We believe that more of anything we want, or think we need, is always good. That’s why more money for larger budgets is always the answer to clearly poorly structured and conceptually flawed public-school systems that produce semi-literate adults. Looking back, this also explains our actions in Vietnam. The solution was always more troops, more bombing, more aid programs. In effect, more of the same. More quantity would give us victory. Until it didn’t.
“We” also believe that political and religious principles are usually flexible. They are often only postures that mask the appetite for a higher moral position or a better agreement. But we believe, especially and unmovably, in the saving power of technology.
As the late media scholar argued Neil Postman:
Television commercials [in America] are a form of religious literature. Commenting on them seriously is to practice hermeneutics, the branch of theology that deals with interpreting and explaining the Scriptures. […] In the parables of television commercials, the fundamental cause of evil is technological innocence, the ignorance of the details of the beneficial achievements of industrial progress. This is the main source of unhappiness, humiliation, and discord in life. And the [dire] consequences of technological innocence can strike at any moment, without warning, and with all the force of its disintegrating action.
When it comes to technology, we would do well to read St. Paul about the nature of idolatry. But when it comes to national blind spots and a chronic lack of wisdom, we are not alone. Argentina has defaulted on its sovereign debt nine times, “solving” the problem in each case with, essentially, the same failed policies. Under Chávez and Maduro, Venezuela faced the decline of its oil revenues by simply printing more money and changing the name of the currency, several times. It’s no surprise, then, that inflation reached a million percent.
Similar examples are legion because reality is relentless. At all levels of life, from the personal to the macro, foolish thinking and lack of thinking carry a price and compound interest.

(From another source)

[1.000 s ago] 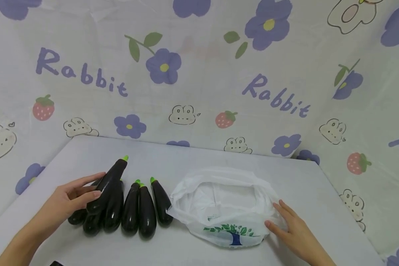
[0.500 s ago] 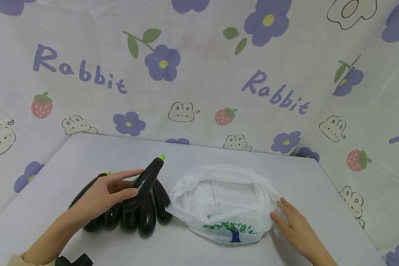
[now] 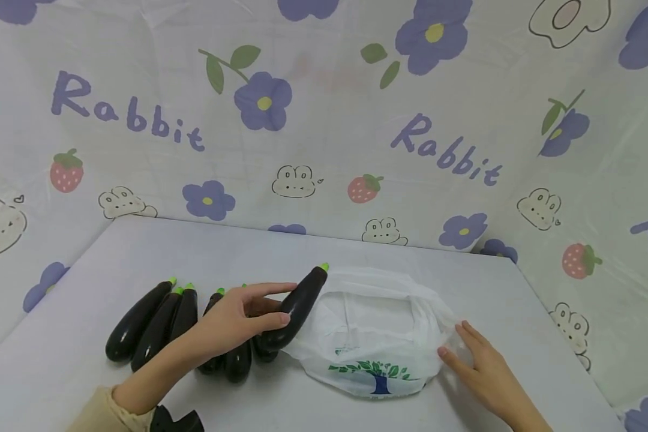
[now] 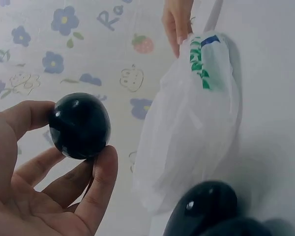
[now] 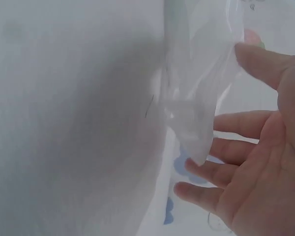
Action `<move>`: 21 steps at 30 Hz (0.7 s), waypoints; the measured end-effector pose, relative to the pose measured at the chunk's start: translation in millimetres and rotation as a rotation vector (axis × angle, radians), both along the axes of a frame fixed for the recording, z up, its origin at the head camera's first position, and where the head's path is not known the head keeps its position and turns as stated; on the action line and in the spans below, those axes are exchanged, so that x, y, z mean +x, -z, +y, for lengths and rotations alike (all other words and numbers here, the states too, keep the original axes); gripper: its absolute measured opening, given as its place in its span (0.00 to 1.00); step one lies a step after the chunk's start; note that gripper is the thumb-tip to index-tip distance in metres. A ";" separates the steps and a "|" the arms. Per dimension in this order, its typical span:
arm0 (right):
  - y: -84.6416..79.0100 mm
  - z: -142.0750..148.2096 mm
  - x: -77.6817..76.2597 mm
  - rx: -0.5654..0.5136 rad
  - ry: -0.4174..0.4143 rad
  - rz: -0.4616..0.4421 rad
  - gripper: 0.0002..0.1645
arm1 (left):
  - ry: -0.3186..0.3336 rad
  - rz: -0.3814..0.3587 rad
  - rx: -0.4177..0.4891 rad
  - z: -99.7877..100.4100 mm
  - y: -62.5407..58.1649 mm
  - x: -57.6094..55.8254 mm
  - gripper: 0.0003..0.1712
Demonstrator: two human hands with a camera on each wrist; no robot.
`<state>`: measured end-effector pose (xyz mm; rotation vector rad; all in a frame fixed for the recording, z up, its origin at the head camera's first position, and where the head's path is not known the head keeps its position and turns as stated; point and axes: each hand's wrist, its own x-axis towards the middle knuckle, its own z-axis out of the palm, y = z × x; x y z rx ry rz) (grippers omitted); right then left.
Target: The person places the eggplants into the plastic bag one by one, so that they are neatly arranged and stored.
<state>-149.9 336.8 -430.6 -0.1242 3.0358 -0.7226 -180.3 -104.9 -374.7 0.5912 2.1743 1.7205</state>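
My left hand (image 3: 232, 321) pinches a dark eggplant (image 3: 298, 309) between thumb and fingers, tilted with its green stem end up, over the left edge of a white plastic bag (image 3: 378, 375). In the left wrist view the held eggplant (image 4: 80, 125) shows its round end. The bag stands with its mouth open and a green tree print on its front. My right hand (image 3: 483, 372) touches the bag's right side; in the right wrist view its fingers (image 5: 241, 125) are spread and fairly straight against the thin plastic (image 5: 191, 98). Behind my left hand and forearm, several more eggplants (image 3: 138, 324) are partly hidden.
The eggplants lie in a loose row on the white table (image 3: 237, 240), left of the bag. A patterned cloth (image 3: 324, 120) with flowers and rabbits hangs behind the table's back edge. A black object (image 3: 175, 420) sits by the left sleeve.
My left hand has carried the eggplant from above the leftmost eggplants rightward to the bag's left edge. My right hand has shifted slightly right, still at the bag's side.
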 end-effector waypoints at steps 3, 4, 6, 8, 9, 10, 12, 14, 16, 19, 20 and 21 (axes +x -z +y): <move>-0.1 6.0 -1.9 -0.020 0.008 -0.015 0.50 | 0.035 -0.003 0.013 11.3 0.8 -0.9 0.31; 0.0 7.7 -2.4 -0.030 0.013 -0.024 0.50 | 0.042 -0.008 0.013 14.8 1.6 -1.2 0.31; -0.1 10.5 -2.6 -0.053 0.020 -0.039 0.51 | 0.050 -0.013 0.008 21.8 3.5 -2.3 0.31; 0.0 12.7 -3.1 -0.068 0.022 -0.048 0.51 | 0.055 -0.015 0.002 29.0 5.1 -3.6 0.31; 0.3 13.9 -3.0 -0.071 0.022 -0.049 0.50 | 0.058 -0.020 0.002 32.8 6.1 -4.3 0.31; 0.5 14.9 -2.4 -0.076 0.024 -0.051 0.50 | 0.063 -0.024 0.008 36.9 7.0 -4.9 0.31; 1.2 16.7 -1.4 -0.078 0.023 -0.048 0.49 | 0.077 -0.041 0.023 45.3 8.7 -6.1 0.30; 2.2 18.4 -1.2 -0.078 0.020 -0.042 0.49 | 0.097 -0.060 0.044 53.8 10.9 -7.7 0.30; 2.1 19.1 -0.2 -0.085 0.021 -0.041 0.48 | 0.113 -0.081 0.065 62.1 13.0 -9.5 0.30; 2.1 19.6 -1.0 -0.102 0.028 -0.063 0.48 | 0.116 -0.110 0.077 74.3 16.4 -13.7 0.30; 1.9 19.3 -1.5 -0.107 0.031 -0.075 0.49 | 0.106 -0.121 0.073 78.3 17.4 -15.2 0.30; 1.6 18.9 -1.9 -0.112 0.033 -0.085 0.49 | 0.096 -0.131 0.073 82.3 18.2 -16.6 0.30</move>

So, what am I aiming at with this? Just here:
Peter Drucker, the late and great business guru, pointed out long ago that every failure contains the seeds of success if we learn the right lessons from experience. The opposite is also true. Every success carries the seeds of failure if we ignore them and don’t address them.
As a nation, we possess astonishing wealth and power. We have had them for three or four generations already. It’s just the time to forget where they came from and how. We assume that we deserve them. We imagine their permanence. And these delusions have been the vestibule, again and again, for the decline of every great people.

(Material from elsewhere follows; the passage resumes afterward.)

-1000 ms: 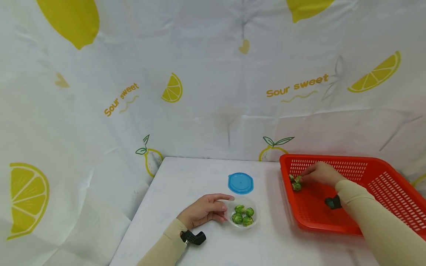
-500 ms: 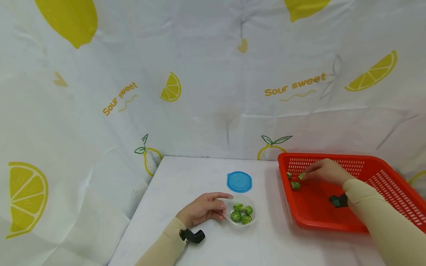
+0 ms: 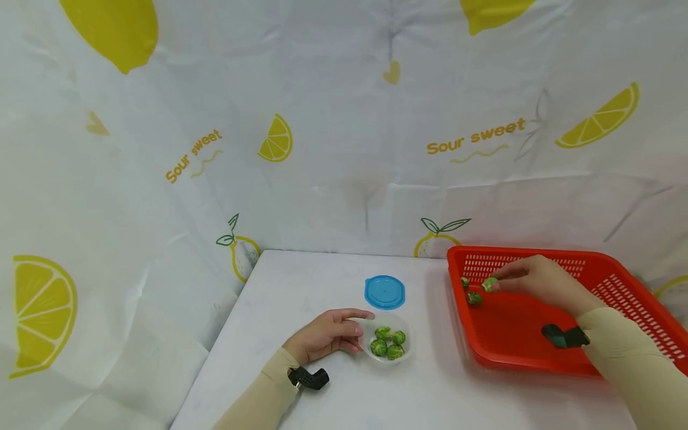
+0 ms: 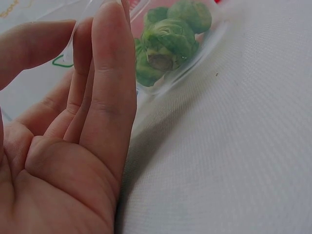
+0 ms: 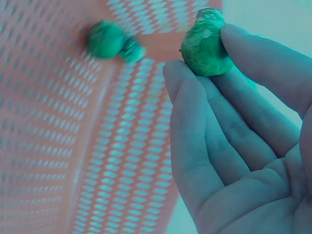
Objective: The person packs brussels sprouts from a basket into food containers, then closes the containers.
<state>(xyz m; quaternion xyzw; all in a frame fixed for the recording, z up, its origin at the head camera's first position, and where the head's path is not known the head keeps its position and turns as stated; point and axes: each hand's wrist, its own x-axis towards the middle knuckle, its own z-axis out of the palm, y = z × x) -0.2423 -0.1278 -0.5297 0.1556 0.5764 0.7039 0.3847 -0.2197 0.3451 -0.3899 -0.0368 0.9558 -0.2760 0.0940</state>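
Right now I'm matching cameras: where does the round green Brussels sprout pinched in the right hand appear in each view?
Head: right of centre, the sprout held by the right hand, near the left side of the red perforated plastic basket.
Left wrist: not in it.
Right wrist: top, right of centre.
Landmark: the basket, in head and right wrist.

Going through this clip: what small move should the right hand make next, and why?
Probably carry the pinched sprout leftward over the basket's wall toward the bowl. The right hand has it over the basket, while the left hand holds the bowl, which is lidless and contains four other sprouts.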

Nations rise and fall. Such is the nature of things. Christians knew before that our mission in the world was to convert it; to be “something different” from the furniture in a culture’s showroom; to have passion in bearing witness to Jesus Christ. But that was before. This is now. Too often, too many of us have chosen a kind of moral narcolepsy instead of zeal.

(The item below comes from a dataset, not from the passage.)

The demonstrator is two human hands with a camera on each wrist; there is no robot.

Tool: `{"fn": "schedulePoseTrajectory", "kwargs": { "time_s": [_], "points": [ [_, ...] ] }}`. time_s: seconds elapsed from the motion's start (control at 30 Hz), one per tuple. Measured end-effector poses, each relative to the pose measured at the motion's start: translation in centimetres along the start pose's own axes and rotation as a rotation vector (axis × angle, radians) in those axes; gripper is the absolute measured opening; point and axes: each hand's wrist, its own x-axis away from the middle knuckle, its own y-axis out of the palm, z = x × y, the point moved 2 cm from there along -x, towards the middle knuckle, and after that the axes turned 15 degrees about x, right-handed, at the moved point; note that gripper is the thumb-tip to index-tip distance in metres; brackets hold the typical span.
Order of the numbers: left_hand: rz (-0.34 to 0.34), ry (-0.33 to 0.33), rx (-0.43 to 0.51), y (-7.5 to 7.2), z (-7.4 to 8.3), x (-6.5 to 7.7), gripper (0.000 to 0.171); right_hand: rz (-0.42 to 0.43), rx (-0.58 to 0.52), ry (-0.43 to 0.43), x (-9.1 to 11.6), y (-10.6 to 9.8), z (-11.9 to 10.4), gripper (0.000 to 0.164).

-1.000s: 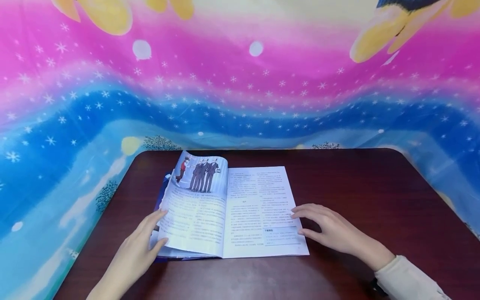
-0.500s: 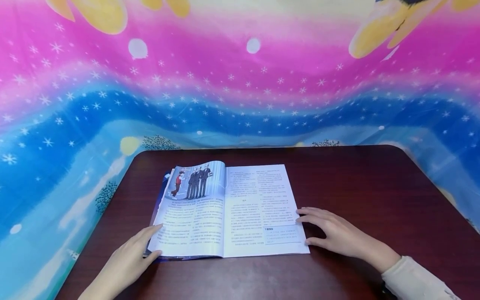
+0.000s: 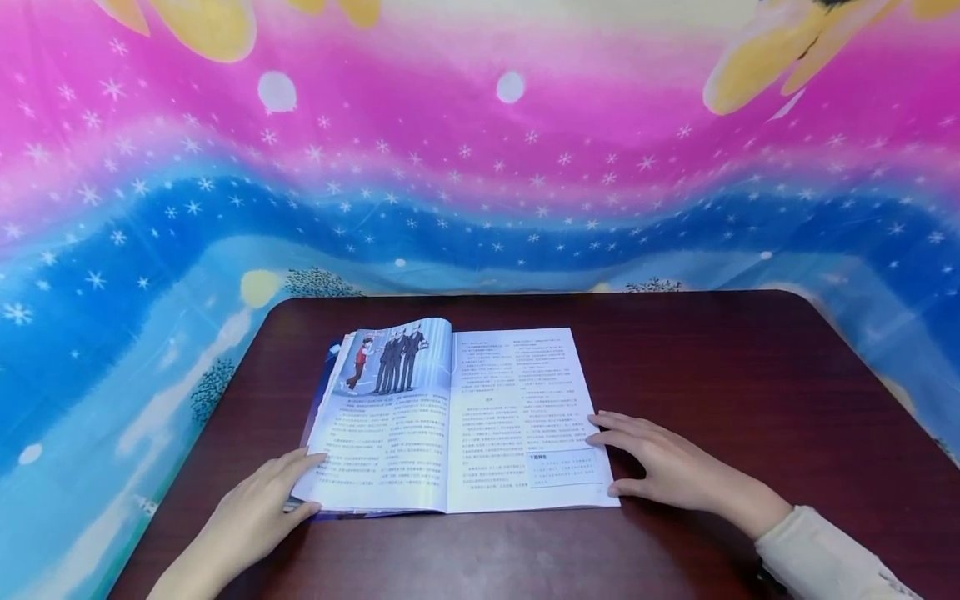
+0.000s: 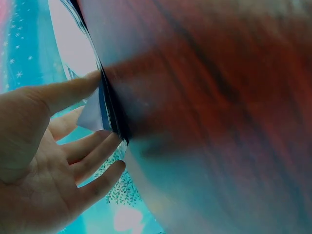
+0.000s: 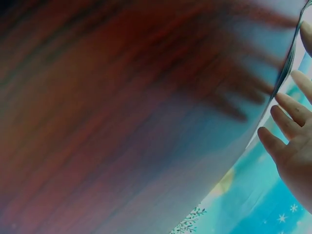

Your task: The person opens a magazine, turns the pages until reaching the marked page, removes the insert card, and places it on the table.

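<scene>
An open magazine (image 3: pixel 487 467) lies on the dark wooden table, with an illustrated page (image 3: pixel 390 362) on its left half and a text page on its right. My left hand (image 3: pixel 251 508) rests at the lower left edge of the magazine, its thumb and fingertips touching the page edges. In the left wrist view, that hand's fingers (image 4: pixel 92 161) are spread and fairly straight against the magazine's edge (image 4: pixel 113 114). At the lower right edge, my right hand (image 3: pixel 667 462) touches the paper lightly with extended fingers. The right wrist view shows its fingers (image 5: pixel 292 109) spread beside the magazine's edge (image 5: pixel 286 68).
The glossy brown table (image 3: pixel 720 358) extends around the magazine and has rounded back corners. A pink and blue cloth (image 3: pixel 465 200) with snowflakes hangs behind it and at its sides. Part of the magazine's dark blue cover (image 3: pixel 324 387) shows under the left pages.
The raised, curling illustrated page has come down flatter onto the left side. My left hand has moved slightly left and down; the right hand stays near the right edge.
</scene>
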Motion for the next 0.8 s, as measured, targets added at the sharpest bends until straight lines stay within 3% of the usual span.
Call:
{"fn": "schedulePoseTrajectory", "kwargs": {
  "time_s": [0.17,0.43,0.8],
  "points": [
    [-0.024,0.008,-0.002,-0.1,-0.1,0.0,0.063,0.004,0.005,-0.006,-0.1,0.1,0.0,0.055],
    [0.037,0.057,0.013,-0.2,0.4,0.2,0.054,-0.019,0.007,0.025,-0.4,0.0,-0.1,0.052],
    [0.106,0.107,0.135,0.0,4.1,-0.9,0.041,0.121,0.009,0.011,-1.2,-0.4,-0.2,0.042]
  ]
}}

And Toonces—who remembers Toonces?—is pleased to show us, through his canine friend Flippy the chihuahua, exactly where an unconscious spirit can lead. It doesn’t have to be that way. We can be true disciples again. But it requires a new conversion of heart in each of us. And then, we must act accordingly.
About the author
Francis X. Maier is a senior fellow for Catholic studies at the Ethics and Public Policy Center. He is the author of True Confessions: Voices of Faith from a Life in the Church.